**Exercise**
Print the data once more, exactly as given. Drop the pictures.

----

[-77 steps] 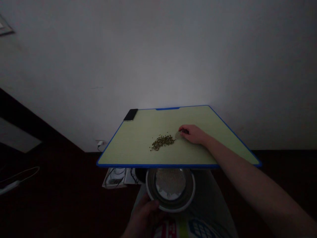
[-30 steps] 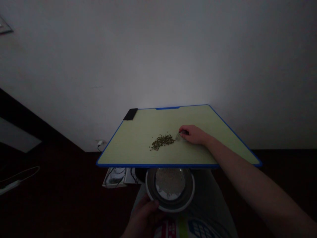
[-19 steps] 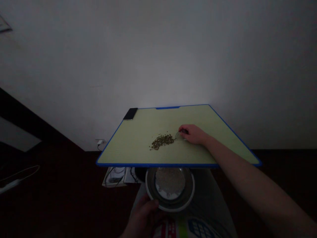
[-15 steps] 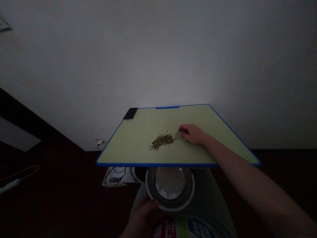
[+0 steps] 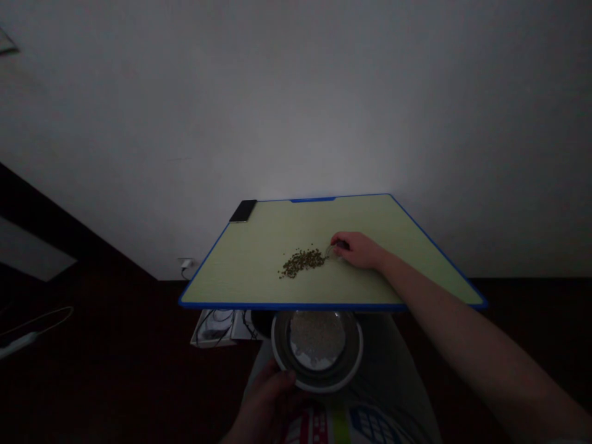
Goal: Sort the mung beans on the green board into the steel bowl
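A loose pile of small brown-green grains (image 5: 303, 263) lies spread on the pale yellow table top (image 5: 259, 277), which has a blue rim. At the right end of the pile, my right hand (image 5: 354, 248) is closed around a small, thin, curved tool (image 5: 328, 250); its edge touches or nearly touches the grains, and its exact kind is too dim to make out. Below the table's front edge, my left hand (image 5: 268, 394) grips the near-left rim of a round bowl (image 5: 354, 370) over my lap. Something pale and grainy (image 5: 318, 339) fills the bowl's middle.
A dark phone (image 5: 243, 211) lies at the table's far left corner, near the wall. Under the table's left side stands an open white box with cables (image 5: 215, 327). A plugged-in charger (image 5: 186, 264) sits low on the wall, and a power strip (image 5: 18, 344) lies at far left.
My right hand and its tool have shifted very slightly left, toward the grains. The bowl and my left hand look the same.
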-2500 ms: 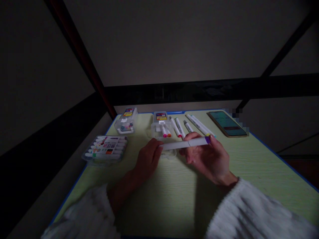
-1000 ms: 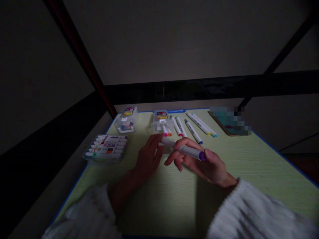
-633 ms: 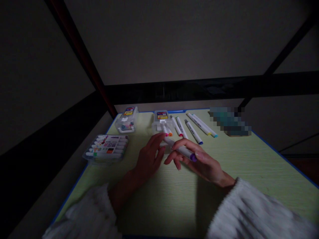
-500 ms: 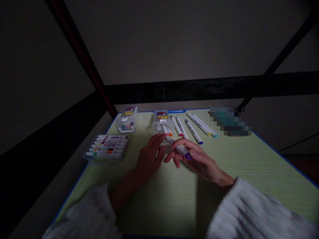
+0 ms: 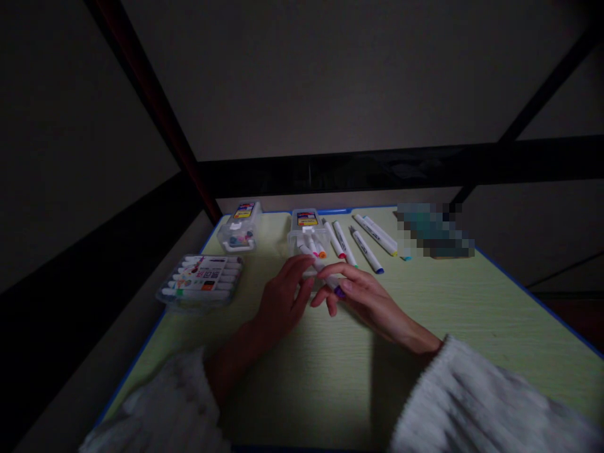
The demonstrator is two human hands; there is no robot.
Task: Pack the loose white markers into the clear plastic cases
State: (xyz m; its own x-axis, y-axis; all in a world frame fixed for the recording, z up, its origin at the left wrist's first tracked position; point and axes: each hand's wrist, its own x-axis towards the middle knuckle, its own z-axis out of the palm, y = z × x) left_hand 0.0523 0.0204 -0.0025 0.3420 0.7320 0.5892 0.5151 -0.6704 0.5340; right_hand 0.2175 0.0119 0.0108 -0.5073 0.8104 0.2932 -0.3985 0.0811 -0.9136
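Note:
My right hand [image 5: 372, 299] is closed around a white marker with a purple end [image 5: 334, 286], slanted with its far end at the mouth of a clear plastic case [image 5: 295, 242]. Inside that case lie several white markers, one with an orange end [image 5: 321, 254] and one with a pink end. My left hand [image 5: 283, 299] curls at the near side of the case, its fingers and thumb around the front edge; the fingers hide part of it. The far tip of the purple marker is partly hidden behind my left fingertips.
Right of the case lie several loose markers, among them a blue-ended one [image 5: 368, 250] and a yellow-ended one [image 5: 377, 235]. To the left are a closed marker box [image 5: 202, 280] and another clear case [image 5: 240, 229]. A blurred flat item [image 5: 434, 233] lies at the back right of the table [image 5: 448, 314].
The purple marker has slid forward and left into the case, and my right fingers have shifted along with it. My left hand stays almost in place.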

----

**Output**
[-77 steps] 
[-30 steps] 
[-19 steps] 
[-15 steps] 
[+0 steps] 
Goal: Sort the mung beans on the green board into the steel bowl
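A loose pile of small brown-green grains (image 5: 303, 263) lies spread on the pale yellow table top (image 5: 259, 277), which has a blue rim. At the right end of the pile, my right hand (image 5: 354, 248) is closed around a small, thin, curved tool (image 5: 328, 250); its edge touches or nearly touches the grains, and its exact kind is too dim to make out. Below the table's front edge, my left hand (image 5: 268, 394) grips the near-left rim of a round bowl (image 5: 354, 370) over my lap. Something pale and grainy (image 5: 318, 339) fills the bowl's middle.
A dark phone (image 5: 243, 211) lies at the table's far left corner, near the wall. Under the table's left side stands an open white box with cables (image 5: 215, 327). A plugged-in charger (image 5: 186, 264) sits low on the wall, and a power strip (image 5: 18, 344) lies at far left.
My right hand and its tool have shifted very slightly left, toward the grains. The bowl and my left hand look the same.
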-2500 ms: 
-1000 ms: 
-633 ms: 
-500 ms: 
+0 ms: 
The demonstrator is two human hands; there is no robot.
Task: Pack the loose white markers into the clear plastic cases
State: (xyz m; its own x-axis, y-axis; all in a world frame fixed for the recording, z up, its origin at the left wrist's first tracked position; point and axes: each hand's wrist, its own x-axis towards the middle knuckle, its own z-axis out of the palm, y = z × x) left_hand 0.0523 0.0204 -0.0025 0.3420 0.7320 0.5892 0.5151 -0.6704 0.5340; right_hand 0.2175 0.0119 0.0108 -0.5073 0.8104 0.2932 -0.3985 0.0811 -0.9136
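Note:
My right hand [image 5: 372, 299] is closed around a white marker with a purple end [image 5: 334, 286], slanted with its far end at the mouth of a clear plastic case [image 5: 295, 242]. Inside that case lie several white markers, one with an orange end [image 5: 321, 254] and one with a pink end. My left hand [image 5: 283, 299] curls at the near side of the case, its fingers and thumb around the front edge; the fingers hide part of it. The far tip of the purple marker is partly hidden behind my left fingertips.
Right of the case lie several loose markers, among them a blue-ended one [image 5: 368, 250] and a yellow-ended one [image 5: 377, 235]. To the left are a closed marker box [image 5: 202, 280] and another clear case [image 5: 240, 229]. A blurred flat item [image 5: 434, 233] lies at the back right of the table [image 5: 448, 314].
The purple marker has slid forward and left into the case, and my right fingers have shifted along with it. My left hand stays almost in place.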

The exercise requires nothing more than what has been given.